Taste is an ability that takes years to achieve, but is destroyed and distorted very quickly. Therefore, upbringing must include a very carefully thought-out program and a fairly strict selection of the material that the child perceives. Interestingly, when I mention that I don't have a TV, there is usually applause.

In the eyes of people, it looks like something extraordinary, unique: in other words, it is already difficult for a modern person to imagine life without a TV. But how did our grandfathers live, who were in many ways better, more cultured and more sophisticated than us?

In general, this problem is much broader than the issue of education. Why is it not a shame today to finance and create immoral works that corrupt people? And why aren’t we ashamed to watch them? We don’t invite a woman of “easy virtue” to our house!

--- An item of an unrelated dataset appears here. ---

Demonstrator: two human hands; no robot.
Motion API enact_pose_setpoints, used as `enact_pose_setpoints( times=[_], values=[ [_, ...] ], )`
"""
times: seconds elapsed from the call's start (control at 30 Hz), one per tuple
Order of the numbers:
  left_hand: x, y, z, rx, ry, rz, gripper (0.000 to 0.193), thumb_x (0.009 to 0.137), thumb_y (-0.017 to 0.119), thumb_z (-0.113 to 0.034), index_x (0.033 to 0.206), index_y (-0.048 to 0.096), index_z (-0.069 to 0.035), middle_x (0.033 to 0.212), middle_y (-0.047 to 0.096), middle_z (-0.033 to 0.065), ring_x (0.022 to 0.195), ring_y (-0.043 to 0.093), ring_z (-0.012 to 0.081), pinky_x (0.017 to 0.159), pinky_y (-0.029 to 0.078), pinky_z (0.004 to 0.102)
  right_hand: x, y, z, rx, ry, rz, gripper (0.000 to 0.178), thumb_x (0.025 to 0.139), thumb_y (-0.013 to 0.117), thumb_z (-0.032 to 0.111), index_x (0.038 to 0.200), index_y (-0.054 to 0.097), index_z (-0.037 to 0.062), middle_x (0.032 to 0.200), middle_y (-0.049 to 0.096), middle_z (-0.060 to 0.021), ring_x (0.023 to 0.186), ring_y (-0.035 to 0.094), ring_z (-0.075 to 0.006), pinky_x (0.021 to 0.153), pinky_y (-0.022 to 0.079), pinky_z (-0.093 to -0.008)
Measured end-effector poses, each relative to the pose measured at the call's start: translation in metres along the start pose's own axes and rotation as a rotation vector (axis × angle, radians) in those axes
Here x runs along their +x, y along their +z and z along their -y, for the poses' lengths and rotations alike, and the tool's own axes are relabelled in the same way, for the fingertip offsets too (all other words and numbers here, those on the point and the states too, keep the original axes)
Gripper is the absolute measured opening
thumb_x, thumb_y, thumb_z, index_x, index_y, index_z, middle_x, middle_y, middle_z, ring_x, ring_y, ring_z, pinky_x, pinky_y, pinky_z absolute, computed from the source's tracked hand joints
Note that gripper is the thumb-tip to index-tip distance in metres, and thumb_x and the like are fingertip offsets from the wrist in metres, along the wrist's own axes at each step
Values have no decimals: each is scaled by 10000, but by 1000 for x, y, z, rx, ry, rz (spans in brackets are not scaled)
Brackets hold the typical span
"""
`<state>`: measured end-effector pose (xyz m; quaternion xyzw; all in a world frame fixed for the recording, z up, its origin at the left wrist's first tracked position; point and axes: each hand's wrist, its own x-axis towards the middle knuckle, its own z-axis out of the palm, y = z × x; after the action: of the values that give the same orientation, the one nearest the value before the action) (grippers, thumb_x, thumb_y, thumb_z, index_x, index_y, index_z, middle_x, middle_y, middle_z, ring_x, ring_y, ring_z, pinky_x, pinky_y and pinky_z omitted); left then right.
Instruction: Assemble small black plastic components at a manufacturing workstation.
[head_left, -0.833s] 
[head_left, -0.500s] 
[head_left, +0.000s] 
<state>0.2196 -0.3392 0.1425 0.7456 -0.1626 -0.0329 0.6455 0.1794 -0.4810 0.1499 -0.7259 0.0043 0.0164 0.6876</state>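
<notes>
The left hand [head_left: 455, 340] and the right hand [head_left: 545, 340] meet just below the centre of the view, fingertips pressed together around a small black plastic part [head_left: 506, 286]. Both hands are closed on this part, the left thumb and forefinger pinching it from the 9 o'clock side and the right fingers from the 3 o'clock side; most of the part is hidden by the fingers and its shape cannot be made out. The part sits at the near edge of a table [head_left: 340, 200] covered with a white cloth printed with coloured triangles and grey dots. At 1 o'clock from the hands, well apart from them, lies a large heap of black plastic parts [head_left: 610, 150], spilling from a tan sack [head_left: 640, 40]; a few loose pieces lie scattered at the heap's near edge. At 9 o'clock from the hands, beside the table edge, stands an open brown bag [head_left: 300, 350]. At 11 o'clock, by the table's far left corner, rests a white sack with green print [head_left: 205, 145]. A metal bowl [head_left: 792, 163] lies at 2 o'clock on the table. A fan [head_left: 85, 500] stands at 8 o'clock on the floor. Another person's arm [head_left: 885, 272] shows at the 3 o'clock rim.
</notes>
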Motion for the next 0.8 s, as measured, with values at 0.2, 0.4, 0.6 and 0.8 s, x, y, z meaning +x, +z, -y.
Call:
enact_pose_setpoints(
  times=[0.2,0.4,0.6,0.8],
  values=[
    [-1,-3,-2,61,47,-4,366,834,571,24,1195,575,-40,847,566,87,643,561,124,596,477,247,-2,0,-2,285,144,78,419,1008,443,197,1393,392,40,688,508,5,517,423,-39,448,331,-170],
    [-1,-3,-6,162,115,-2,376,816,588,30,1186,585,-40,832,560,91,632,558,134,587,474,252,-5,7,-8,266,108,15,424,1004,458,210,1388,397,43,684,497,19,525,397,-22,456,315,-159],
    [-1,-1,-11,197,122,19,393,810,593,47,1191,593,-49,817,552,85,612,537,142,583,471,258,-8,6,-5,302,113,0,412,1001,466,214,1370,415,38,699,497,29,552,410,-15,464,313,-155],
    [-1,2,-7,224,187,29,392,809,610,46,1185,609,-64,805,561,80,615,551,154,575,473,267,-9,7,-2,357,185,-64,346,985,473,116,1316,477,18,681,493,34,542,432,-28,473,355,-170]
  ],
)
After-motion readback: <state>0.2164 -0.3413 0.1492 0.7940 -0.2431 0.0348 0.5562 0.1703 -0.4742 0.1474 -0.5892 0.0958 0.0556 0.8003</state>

So why do we allow something indecent to unfold in our apartment, before our eyes? And here you need to turn your attention, first of all, to yourself: if parents watch dubious and immoral programs, then their children will watch them too.

And if from an early age a child is protected from such influence, then the sense of taste itself will not allow him to even stop his gaze on it. After all, taste is an immunity that protects a person from those fakes that, alas, are imposed on us today from blue screens.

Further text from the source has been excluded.